The uses of potable water should be only for drinking, for cooking and for washing vegetables for ourselves and for our animals. Of course, we do not want to bathe or wash in contaminated water so we use potable water for this purpose; however, we should attempt to use less of it since it is becoming rarer as time and our use of it accelerates.
Potable water, simply explained, is safe drinking water. When it is naturally potable it will not need additional chemicals to destroy the disease-causing microbes. How can we recognize good water from contaminated water? We can’t . Although if the water is from a naturally occurring spring that flows over gravel for a distance we can assume it is potable and safe to drink. These natural spring waters need to be certified if whole communities use them; otherwise we need to carry our own safe drinking water when in unfamiliar territories.

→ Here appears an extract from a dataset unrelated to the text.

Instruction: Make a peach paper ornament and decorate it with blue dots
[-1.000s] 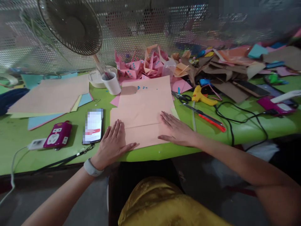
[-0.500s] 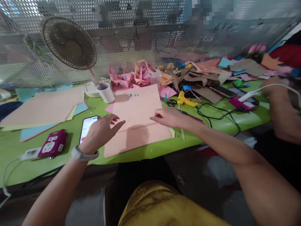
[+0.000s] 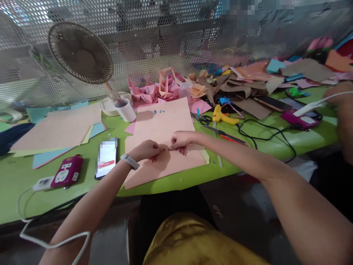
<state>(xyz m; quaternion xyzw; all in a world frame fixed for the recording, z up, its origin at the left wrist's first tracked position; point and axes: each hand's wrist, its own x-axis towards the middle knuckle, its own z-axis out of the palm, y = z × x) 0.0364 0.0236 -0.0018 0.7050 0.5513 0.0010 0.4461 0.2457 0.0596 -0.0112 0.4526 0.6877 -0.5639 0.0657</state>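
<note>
Right now my left hand (image 3: 149, 149) and right hand (image 3: 181, 141) are on the peach paper (image 3: 168, 165), close to the green table's (image 3: 162, 188) near edge, fingers curled, tips nearly meeting; whether they pinch anything, I can't tell. The phone (image 3: 107, 158) lies off the paper's left edge, the glue gun (image 3: 224, 116) off its right.

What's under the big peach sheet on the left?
A pale yellow sheet and blue paper stick out from under the peach sheet; the rest is covered.

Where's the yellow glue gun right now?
Head view, right side: the yellow glue gun lies on the green table, right of the peach paper, beside the black-handled scissors.
</note>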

Once, people thought potable water and air were plentiful and it was their right to partake of these without cost or obligation. We still believe that and are looking forward to the time when we breathe easier because of less polluted air and our potable water supplies will not only look pristine but will be.
To reduce the potable use for other activities other than drinking, there are many effort going on that recycle waste water for laundry purposes, for car washing, for scrubbing walls and washing and for cleaning heavy duty work areas. Also using less water for showering and by reducing the amount of water for watering lawns will help when everyone does it.
Grasses and plants can be planted with vegetation that will grow in spite of less water. We need to stop and think how important water is and to value its use. An enormous amount is used because of our insistence on daily showers and never allowing a speck of dirt to land on us. Cleanliness is indeed next to holiness but it has been overdone. It’s first priority is have the water and the food we consume meet this requirements even if that means we skip a day or two of bathing and shampooing.
Where fresh drinking water is concerned, everyplace is not equal. In countries such as the United States, having safe drinking is a fact most people take for granted; this is not so for every country. Where we have fluorides and other chemicals added to our water system to assure no disease causing microbes and other contaminants are in the water we drink, others are not this fortunate.
A large part of the African nations don’t have access to safe drinking water. Consequently, they, and people the world over are prone to dysenteries and other gastrointestinal diseases because they don’t have clean drinking water. Although having safe drinking does not assure one of being safe from disease if hand-washing and other hygienic methods are not observed. Microbes from toilet door knobs or from unsanitary practices do not mind that the water that carries them to your mouth and down their gullet is potable. In fact they probably prefer it. In that way they have less competition!